EXERCISE DESCRIPTION –
Can you copy out the data exactly? Leave the images out.
RECORDED DATA: Begin
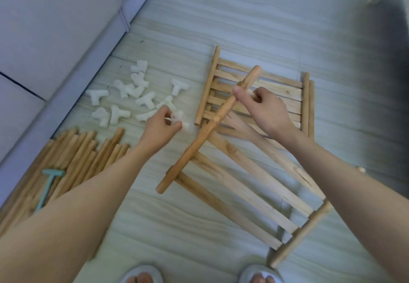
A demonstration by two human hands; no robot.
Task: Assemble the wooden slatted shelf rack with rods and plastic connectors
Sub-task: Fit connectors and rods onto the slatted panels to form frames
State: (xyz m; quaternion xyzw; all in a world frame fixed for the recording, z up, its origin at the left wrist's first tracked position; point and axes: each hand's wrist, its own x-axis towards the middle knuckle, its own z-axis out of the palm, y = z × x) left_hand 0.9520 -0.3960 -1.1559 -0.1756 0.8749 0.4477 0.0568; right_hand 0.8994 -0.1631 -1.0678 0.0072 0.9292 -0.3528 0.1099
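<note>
Connector, blurred, perhaps in left grip

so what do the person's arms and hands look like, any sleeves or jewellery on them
Both forearms are bare as far as the frame shows, with no sleeves in view. The left hand and the right hand wear no gloves, and no rings, watch or bracelet are visible, though the picture is somewhat blurred.
</note>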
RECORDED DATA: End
RESULT FOR THIS EXERCISE –
A demonstration by two human hands; no robot.
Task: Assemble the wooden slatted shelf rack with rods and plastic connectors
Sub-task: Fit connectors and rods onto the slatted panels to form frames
State: (xyz m; quaternion xyzw; all in a world frame fixed for the recording, z up, its origin at the left wrist's first tracked position; point and axes: each hand's wrist, its own x-axis towards the middle knuckle, its own z-axis out of the palm, y = z × x) left_hand 0.9520 -0.3960 -1.1559 -0.1756 0.8749 0.4477 0.0568; right_hand 0.8994 -0.1631 -1.0678 0.0072 0.9292 -0.3528 0.1099
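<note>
Connector, blurred, perhaps in left grip

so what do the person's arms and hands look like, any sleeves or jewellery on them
Both forearms are bare as far as the frame shows, with no sleeves in view. The left hand and the right hand wear no gloves, and no rings, watch or bracelet are visible, though the picture is somewhat blurred.
</note>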

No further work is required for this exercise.